There were also reports of bee colonies being poisoned by pesticides that were not supposed to be used in honey production.
But one thing that really put things in perspective was the arrival of the first commercial beekeepers.
Many of the older honey bees that were bred for the production of honey, the one species that was known for its ability to pollinate flowers and fruits, were destroyed in the first few years of commercial beekeeping.
This was due to the use of a number of new and less effective pesticides.
It wasn’t just pesticides, it was a new understanding of the biology of bees that had been put into place decades earlier, when there wasn’t a lot of data to go on.
So the pesticides that we now use didn’t work very well for honey bees, and they weren’t the best, most efficient way to protect the bees.
So when the first industrial beekeepers arrived in the U.S., there were some beekeepers who weren’t happy.
But the industrial beekeeper community quickly coalesced around the idea of introducing some more sophisticated and less toxic pesticides to control the honey bees of their colonies.
So by the early 1910s, there were more than 20 million commercial beekeeper colonies in the United, and the industry thrived.
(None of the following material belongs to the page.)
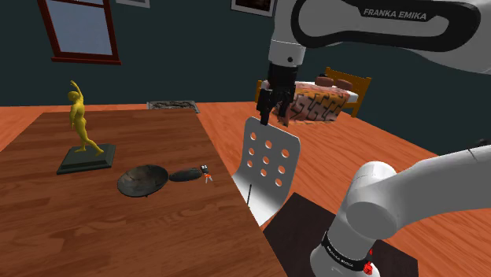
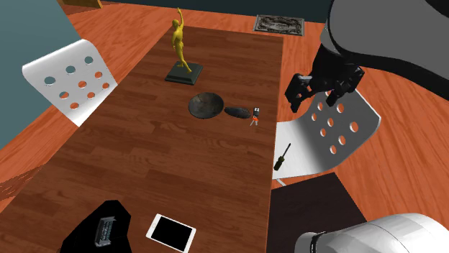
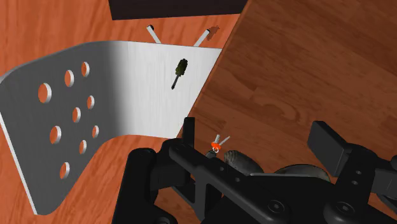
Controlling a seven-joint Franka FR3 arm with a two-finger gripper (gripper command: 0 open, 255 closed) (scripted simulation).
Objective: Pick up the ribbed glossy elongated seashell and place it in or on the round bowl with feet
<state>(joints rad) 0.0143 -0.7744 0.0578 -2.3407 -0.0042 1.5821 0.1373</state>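
The all-black two-finger end effector [image 1: 274,118] is released, its fingers apart and grasping nothing. It hangs above the backrest of the white perforated chair [image 1: 267,161]. The dark grey elongated seashell [image 1: 186,175] lies on the brown wooden desk [image 1: 94,228], just beside the dark round bowl [image 1: 142,180], at the bowl's 3 o'clock in the shoulder view. A small red-and-silver object [image 1: 206,171] lies at the seashell's 3 o'clock.

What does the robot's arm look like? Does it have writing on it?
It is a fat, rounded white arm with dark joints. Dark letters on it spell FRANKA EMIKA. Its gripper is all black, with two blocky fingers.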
There was a big boom, with some companies having hundreds of thousands of workers on their payroll.
The beekeepers were making honey, and bees were doing everything they were supposed to do.
Then in the early 1920s, a massive outbreak of the plague hit the United.
This plague, which is known as the Great Plague of 1918, killed some 15 million people, but it wasn’t the end of the world.
There wasn’t any known cure for it, but there were many treatments that were widely available, including the use in the 1930s of the neonicotinoid insecticide, clothianidin.
Cottonseed, which was used as a feedstock for bees, was the most widely used, and was especially well-suited to killing the honeybees.
But as the years went by, more and more people became aware of the effects of neonic and clothianids, and it was only natural that more and so on people started looking for alternatives.
This led to the development of the new neonic pesticide, imidacloprid.
Imidaclopsid is a highly toxic insecticide that is very effective at killing the bees, but because it’s a synthetic insecticide it also kills other insects, including bees.
Imbaclopsids are also very dangerous to humans, and are also extremely damaging to plants and crops.
The honey bee is one of the few pollinators in nature that doesn’t depend on pollination by other insects.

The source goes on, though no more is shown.